The Burmese Mermaid was born in the Seventh Day Adventist Hospital in Rangoon, Burma on August 17, 1958, a Sunday, at 3:02 AM.  It was August 16th on the East Coast of the United States, so sometimes I like to say that I have the same birth day and year as Madonna, August 16, 1958, making us astrological twins of sorts.  That is stretching it a bit, but not too much, just kidding around with my mermaid friends, since they know my proclivity for astrology.  Actually, I have a Cancer Ascendant or Rising Sign and I believe Madonna has Scorpio Rising.  Water signs.
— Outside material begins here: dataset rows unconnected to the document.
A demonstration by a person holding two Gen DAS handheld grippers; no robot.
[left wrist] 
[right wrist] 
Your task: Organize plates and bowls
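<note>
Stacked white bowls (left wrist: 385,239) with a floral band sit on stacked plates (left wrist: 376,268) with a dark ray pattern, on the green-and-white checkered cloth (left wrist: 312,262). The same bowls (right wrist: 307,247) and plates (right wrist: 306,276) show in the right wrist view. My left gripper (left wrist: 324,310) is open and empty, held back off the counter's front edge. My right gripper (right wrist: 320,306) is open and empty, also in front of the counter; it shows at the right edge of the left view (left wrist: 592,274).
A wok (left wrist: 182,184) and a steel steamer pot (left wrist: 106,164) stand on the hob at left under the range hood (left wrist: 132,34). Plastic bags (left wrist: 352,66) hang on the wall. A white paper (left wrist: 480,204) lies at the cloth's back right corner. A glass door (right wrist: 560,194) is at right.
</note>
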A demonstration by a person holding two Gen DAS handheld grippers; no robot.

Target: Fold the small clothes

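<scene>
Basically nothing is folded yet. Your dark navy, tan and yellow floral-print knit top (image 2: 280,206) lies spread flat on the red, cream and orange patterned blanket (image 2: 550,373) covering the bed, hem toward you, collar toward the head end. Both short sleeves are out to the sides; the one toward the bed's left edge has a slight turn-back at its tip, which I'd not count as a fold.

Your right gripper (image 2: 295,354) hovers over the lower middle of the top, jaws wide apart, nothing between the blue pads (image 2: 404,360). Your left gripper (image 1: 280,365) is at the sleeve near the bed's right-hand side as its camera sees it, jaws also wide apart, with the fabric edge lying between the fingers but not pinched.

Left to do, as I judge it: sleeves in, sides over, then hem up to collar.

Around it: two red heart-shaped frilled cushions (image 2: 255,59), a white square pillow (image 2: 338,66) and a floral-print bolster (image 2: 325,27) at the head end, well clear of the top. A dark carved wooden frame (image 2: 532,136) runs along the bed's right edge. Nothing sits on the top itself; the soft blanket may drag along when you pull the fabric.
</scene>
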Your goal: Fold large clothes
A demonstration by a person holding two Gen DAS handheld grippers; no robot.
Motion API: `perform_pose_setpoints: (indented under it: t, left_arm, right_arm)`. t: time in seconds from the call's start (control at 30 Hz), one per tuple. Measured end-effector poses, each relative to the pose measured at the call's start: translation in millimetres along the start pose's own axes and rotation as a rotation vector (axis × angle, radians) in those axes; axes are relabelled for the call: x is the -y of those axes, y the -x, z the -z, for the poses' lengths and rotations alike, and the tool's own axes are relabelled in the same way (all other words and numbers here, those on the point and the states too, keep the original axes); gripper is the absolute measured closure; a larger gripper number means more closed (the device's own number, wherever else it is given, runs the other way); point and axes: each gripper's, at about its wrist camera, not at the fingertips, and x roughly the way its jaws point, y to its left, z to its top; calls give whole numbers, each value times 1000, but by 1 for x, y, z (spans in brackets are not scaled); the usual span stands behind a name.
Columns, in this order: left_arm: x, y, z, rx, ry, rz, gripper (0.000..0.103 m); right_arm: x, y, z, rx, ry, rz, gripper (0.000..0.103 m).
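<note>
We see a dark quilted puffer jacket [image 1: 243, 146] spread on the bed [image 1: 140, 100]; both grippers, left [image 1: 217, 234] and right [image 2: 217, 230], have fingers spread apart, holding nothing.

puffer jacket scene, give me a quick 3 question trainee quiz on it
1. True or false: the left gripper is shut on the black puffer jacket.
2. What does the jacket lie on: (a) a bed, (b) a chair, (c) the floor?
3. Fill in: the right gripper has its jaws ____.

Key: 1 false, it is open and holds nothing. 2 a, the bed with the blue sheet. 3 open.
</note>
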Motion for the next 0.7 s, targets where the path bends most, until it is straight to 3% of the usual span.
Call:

We dive deep. We both have the Moon in Virgo (The Virgin, no less! – recall Madonna’s hit “Like a Virgin”), but really there is a lot more to that symbology that we can get into later.  And of course we have that big old lolling Sun, King of the Heavens, at 23 degrees of Leo the Lion.  Twenty three: my magical (let’s not say lucky) number, as you shall see as my story unfolds. For now, it is time for me to return to the undersea world of deep blue and green dreams. See you again soon, my friends.